Естественно, не все было исполнено, что обещано, однако практический результат Кревской унии был налицо. В 1410 году объединенное польско-литовское войско нанесло жесточайшее поражение Тевтонскому ордену под Грюнвальдом. Польский хронист перечисляет хоругви Великого княжества Литовского, которые участвовали в судьбоносном сражении рядом с поляками: «Трокская, Виленская, Гродненская, Ковенская, Лидская, Медницкая, Смоленская, Полоцкая, Витебская, Киевская, Пинская, Новгородская, Брестская, Волковыская, Дрогичинская, Мельницкая, Кременецкая, Стародубская; некоторые же носили названия по именам литовских князей, которые по повелению князя Витовта предводительствовали ими…» Плохо вооруженные литовско-русские дружины не выдержали натиска закованных в броню крестоносцев, но Ян Длугош восхищается мужеством смоленских полков. Собственно, они и спасли положение:
«В этом сражении русские рыцари Смоленской земли упорно сражались, стоя под собственными тремя знаменами, одни только не обратившись в бегство, и тем заслужили великую славу. Хотя под одним знаменем они были жестоко изрублены и знамя их было втоптано в землю, однако в двух остальных отрядах они вышли победителями, сражаясь с величайшей храбростью, как подобало мужам и рыцарям, и, наконец, соединились с польскими войсками; и только они одни в войске Александра Витовта стяжали в тот день славу за храбрость и геройство в сражении…» В битве нашел конец великий магистр Тевтонского ордена Ульрих фон Юнгинген, погибли также маршал Фридрих Валлерод, великий командор Конрад Лихтенштейн, множество «командоров и знатных и благородных особ».

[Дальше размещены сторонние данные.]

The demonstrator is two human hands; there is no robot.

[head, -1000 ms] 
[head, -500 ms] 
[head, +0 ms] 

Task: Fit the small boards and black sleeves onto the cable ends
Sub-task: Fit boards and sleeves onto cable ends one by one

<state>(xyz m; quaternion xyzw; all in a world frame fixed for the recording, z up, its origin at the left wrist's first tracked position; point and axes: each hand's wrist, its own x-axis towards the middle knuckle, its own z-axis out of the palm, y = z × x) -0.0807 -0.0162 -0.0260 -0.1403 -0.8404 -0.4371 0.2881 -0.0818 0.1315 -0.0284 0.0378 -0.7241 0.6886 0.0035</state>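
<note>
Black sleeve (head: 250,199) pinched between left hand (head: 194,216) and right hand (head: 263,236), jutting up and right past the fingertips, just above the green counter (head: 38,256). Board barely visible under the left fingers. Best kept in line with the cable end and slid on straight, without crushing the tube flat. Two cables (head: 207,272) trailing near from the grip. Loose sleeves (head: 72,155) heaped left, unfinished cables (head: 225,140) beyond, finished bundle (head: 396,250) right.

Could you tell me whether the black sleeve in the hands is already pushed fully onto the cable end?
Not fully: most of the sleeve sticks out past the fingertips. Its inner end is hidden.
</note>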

Русский историк С. М. Соловьев также высоко оценил событие, положившее конец многовековому противостоянию Тевтонского ордена и народов Восточной Европы:
«Грюнвальдская битва была одна из тех битв, которые решают судьбы народов: слава и сила Ордена погибли в ней окончательно, покорители разъединенных пруссов встретили громадное ополчение из трех соединенных народов Восточной Европы, пред которым силы, мужество, искусство рыцарей оказались недостаточными; военное братство, существовавшее для борьбы, не имело более ни средств, ни цели для борьбы; силы его поникли пред соединенными силами трех народов христианских…» На милость победителя один за другим сдавались орденские замки, лишенные защитников. Если бы союзники не промедлили, в их руках могла оказаться главная твердыня крестоносцев, а за ней и вся Пруссия.
Столицу крестоносцев спас Генрих фон Плауэн – командор Свеце. Он, по свидетельству Длугоша, «набрав с помощью уговоров и за деньги пятьсот наемников, прибыл в Мариенбургский замок, чтобы взять на себя его охрану и защиту. До его прибытия замок охраняло едва пятьдесят человек, объятых страхом…» Увы! Успешная битва на долгое время отодвинула тесный союз между державами-победителями. Коварный враг, державший в страхе Польшу и Литву, был разбит, и надобность в объединении двух государств стала менее актуальна – то есть Польша вновь возжелала поглотить Великое княжество Литовское, а Литва не видела причин спешить в объятия соседки. Но по крайней мере, они не воевали друг с другом – это дорогого стоило по тем временам.